To be done right they need to be insulated on the outside. Put insulation on the inside and water will condense on the inside of the steel wall under the new insulation. I have 7 seacans at work and find that condensation is a serious problem. One I added a 10KBTU window unit through a hole in the side. Water ends up in pools on the floors. I've lost a fair amount of paper(books, files and the like) simply due to the super high humidity inside. Everything has a layer of mold or mildew. Keep in mind, I am in south Louisiana where humidity seldom drops below 70%. Ventilation is the key to keeping stuff dry here

Reply to
Gerry

If you do anything on the outside it has to be removable, or you can't ship it as a container anymore.

Check that window AC unit mounting to make sure it's tilted to the outside slightly - they will act as a dehumidifier, but the condensate has to drain to the rear of the unit so it will leave. Either by the overflow drain or the slinger ring on the condenser fan tossing it into the condenser coils for better efficiency...

Gerry: Forget Swamp Coolers in a high humidity area, or if you will have tools and expensive machinery inside - that's a recipe for rampant rust. You want to keep the moisture down, not up.

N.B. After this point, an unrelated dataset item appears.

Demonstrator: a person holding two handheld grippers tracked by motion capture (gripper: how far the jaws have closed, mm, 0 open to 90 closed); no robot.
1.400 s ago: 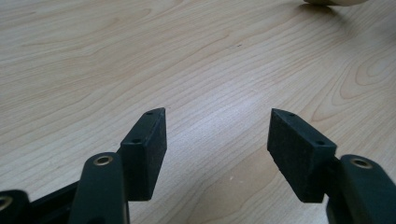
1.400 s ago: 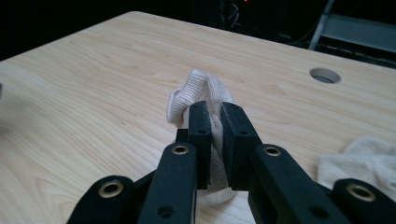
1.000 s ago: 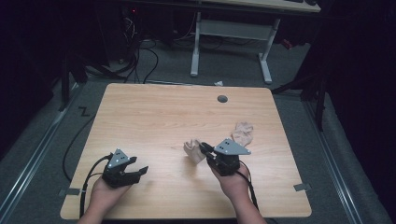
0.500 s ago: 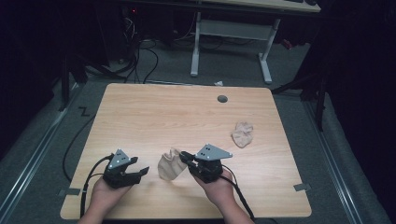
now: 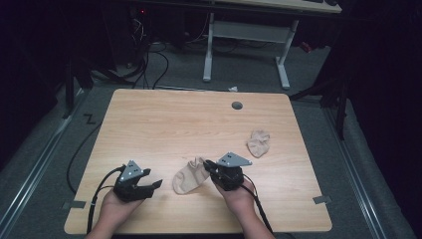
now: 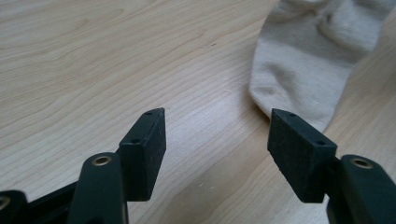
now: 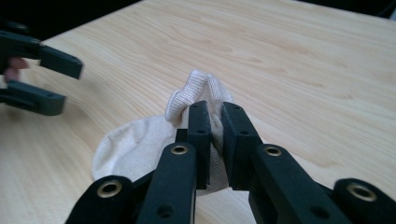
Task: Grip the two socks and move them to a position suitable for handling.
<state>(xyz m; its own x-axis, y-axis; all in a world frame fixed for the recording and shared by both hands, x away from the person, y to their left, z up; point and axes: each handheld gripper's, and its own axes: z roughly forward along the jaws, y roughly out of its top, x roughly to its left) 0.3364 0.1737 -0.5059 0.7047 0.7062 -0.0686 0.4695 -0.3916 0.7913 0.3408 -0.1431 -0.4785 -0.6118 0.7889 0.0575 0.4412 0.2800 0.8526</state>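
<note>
between the right gripper's (image 7: 215, 122) jaws sits the sock (image 7: 135, 149)

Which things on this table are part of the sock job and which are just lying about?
Part of the job:
- beige sock, pinched in the right claw
- crumpled second sock, lying apart at the right
- left claw, open beside the held sock
- wooden table

Just lying about:
- white desk frame behind the table
- cables on the floor

Sock (image 6: 308, 60) cut off by frame edge; right claw (image 7: 215, 140) hides its pinched cuff.
</note>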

Dropping metal trusses on top would be easy to span the gap between two cans - the only trick is how to anchor them to the container edge. I would NOT weld them to the can, they need to be removable and movable if something shifts.

Unistrut would be my first thought, a section mounted channel up on each edge. Tie the trusses down with spring nuts and tabs, and the tab will slide in an earthquake to relieve stress if not over-torqued. Don't forget diagonal X braces on the trusses - house of cards...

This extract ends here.